I am *constantly* harping on the importance of teaching children how to make an emergency call on any phone that they have access to. Your children should be taught to call 911 (or 999, etc.) from your land line, your wireless phones (Mom's, Dad's, Grandma's, ...), and a public telephone, even from office telephones if your child often visits your office. I don't think that a child needs his/her OWN wireless phone to be able to use one to call for help in an emergency.
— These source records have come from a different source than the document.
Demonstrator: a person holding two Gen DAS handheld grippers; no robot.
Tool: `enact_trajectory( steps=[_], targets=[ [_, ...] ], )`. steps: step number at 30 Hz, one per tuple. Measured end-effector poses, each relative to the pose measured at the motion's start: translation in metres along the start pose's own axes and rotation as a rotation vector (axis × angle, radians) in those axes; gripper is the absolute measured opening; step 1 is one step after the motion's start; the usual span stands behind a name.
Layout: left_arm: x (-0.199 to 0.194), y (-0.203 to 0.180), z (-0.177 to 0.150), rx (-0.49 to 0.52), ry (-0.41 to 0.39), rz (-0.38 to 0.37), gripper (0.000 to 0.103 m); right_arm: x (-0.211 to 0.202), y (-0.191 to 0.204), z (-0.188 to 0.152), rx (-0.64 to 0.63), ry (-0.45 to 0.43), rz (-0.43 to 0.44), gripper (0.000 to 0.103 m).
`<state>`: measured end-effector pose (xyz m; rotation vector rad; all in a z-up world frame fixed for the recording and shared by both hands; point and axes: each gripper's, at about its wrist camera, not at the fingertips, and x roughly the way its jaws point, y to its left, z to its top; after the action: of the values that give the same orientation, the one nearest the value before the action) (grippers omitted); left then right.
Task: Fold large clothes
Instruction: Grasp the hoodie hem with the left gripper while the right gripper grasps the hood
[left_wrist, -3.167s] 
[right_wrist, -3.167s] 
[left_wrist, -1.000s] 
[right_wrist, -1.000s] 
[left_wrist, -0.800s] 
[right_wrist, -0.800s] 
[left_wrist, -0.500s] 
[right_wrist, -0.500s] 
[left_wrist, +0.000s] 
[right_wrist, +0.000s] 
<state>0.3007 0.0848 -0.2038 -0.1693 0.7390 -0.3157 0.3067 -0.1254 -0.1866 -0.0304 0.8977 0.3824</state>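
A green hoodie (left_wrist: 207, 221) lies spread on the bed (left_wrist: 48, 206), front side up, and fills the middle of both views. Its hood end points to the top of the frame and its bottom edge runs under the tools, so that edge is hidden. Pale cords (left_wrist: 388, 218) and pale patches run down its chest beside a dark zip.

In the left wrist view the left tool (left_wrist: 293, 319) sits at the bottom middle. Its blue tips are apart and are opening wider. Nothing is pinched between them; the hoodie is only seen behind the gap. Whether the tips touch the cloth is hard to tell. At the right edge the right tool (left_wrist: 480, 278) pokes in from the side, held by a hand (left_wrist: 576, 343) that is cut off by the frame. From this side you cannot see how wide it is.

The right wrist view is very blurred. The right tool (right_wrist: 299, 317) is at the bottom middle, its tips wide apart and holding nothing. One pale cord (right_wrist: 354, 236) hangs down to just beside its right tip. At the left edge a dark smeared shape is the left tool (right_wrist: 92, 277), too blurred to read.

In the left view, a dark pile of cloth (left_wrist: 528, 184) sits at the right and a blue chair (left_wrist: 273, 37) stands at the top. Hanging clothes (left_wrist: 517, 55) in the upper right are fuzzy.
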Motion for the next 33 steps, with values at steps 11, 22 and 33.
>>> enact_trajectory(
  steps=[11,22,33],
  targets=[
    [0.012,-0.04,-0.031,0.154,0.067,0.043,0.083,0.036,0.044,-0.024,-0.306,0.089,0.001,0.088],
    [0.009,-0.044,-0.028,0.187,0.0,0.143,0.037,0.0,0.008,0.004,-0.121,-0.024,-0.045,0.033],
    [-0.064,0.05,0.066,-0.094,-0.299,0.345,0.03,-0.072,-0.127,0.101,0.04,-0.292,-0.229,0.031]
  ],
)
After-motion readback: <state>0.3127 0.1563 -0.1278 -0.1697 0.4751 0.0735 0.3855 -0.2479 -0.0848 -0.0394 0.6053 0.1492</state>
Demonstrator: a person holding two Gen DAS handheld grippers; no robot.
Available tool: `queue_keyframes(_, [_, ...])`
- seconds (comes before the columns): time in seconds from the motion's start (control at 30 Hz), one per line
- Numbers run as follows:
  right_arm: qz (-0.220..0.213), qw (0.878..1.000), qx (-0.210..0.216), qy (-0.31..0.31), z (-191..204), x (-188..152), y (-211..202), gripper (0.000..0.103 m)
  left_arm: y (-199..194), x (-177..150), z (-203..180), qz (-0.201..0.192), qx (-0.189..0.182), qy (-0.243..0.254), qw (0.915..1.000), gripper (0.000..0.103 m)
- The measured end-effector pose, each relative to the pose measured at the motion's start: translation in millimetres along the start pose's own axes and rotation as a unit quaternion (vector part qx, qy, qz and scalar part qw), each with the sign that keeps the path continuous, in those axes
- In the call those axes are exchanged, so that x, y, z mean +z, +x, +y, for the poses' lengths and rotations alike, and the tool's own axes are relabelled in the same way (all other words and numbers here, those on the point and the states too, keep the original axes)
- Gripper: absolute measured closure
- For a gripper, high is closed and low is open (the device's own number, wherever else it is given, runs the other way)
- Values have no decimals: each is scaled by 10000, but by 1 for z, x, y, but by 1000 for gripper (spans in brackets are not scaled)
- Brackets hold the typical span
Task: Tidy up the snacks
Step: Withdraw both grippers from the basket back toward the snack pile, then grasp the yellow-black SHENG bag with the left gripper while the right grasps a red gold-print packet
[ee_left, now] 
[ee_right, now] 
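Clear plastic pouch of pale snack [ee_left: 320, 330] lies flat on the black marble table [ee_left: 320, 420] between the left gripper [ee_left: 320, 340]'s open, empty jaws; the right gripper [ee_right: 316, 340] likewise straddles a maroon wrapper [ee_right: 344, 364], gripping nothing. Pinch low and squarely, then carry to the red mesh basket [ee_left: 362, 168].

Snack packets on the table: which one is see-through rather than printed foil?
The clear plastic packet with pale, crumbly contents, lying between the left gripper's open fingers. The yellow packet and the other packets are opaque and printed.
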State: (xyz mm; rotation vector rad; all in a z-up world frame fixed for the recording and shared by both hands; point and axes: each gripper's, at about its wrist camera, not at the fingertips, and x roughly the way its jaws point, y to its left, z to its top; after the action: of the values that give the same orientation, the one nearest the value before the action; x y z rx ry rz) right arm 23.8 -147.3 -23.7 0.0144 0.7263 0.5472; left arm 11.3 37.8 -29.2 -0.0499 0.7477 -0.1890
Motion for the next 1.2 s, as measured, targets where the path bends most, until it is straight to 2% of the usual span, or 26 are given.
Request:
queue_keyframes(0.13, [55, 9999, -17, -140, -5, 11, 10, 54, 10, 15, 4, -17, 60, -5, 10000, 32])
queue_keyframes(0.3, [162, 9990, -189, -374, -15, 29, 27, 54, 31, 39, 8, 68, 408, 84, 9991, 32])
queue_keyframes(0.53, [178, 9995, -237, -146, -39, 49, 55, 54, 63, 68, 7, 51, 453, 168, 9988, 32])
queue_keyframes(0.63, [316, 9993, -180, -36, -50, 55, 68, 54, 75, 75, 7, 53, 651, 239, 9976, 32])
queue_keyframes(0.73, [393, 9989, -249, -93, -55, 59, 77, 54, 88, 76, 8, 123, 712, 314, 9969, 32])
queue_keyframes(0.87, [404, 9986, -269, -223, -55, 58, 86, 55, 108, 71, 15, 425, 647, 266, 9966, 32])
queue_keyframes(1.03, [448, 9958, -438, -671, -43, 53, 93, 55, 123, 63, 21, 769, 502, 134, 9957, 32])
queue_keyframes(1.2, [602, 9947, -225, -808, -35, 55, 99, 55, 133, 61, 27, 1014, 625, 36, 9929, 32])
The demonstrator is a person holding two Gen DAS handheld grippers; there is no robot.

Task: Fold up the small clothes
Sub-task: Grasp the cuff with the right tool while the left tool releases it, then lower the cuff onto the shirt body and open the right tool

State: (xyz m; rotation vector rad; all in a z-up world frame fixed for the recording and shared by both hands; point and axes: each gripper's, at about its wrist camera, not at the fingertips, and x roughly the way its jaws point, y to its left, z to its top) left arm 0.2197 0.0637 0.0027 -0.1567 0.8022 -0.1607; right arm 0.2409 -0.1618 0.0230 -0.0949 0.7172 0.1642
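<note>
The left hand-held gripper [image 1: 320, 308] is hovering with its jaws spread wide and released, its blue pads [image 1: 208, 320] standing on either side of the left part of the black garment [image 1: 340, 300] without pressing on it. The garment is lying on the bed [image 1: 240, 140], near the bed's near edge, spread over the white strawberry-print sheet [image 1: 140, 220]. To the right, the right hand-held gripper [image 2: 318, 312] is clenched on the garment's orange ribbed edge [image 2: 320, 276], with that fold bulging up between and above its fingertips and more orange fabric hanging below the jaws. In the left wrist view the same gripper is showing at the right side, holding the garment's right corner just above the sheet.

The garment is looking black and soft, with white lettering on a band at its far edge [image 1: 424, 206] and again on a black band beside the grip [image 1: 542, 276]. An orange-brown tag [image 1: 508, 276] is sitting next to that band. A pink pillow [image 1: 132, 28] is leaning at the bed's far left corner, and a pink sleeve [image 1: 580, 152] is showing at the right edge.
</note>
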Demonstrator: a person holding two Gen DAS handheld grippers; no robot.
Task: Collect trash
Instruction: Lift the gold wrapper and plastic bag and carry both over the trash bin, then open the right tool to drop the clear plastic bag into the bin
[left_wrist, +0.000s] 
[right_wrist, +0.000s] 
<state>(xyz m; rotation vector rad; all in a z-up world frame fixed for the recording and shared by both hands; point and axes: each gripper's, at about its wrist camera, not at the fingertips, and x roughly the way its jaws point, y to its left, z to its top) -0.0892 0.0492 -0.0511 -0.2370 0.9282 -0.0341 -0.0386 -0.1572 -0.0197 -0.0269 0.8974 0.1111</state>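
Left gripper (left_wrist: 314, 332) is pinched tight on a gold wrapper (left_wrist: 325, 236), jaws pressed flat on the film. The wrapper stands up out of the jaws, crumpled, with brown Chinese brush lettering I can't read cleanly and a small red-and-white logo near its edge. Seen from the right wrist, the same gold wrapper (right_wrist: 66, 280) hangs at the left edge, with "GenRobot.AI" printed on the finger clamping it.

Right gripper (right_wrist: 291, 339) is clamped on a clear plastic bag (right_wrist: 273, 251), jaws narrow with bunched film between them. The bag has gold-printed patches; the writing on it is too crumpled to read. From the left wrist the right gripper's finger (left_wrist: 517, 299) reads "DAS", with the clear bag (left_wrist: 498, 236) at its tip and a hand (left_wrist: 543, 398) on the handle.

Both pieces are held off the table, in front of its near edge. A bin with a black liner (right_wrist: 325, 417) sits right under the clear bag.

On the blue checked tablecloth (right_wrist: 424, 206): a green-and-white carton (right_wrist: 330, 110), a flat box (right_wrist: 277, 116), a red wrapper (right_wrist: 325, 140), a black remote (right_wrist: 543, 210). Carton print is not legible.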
As a backup, I also have the voice-dialing feature on our wireless phones programmed for 911 for DS' voice -- all he has to do is press the green button and say "Help!". I grew up in hurricane country, and we live in Tornado Alley now, so he also has been taught that if something bad happens to one of us when we are alone, and he cannot get the phone to work, he is to go to knock on neighbors' doors to get help, or go to the fire station at the end of the street.
Some local emergency dispatch offices have a practice setup where you can take children to a specified location and let them practice on phones that are programmed to actually call a different number when you dial 911; one that reaches a computer-generated Q&A that asks the child important questions, just as the emergency operator would. Many children's museums also have this kind of setup; I know that the Chicago Children's Museum at Navy Pier has it in their fire safety exhibit. My child has done it several times, with me and in Scouts, and our EMS service has taken a mobile practice kit to school, too.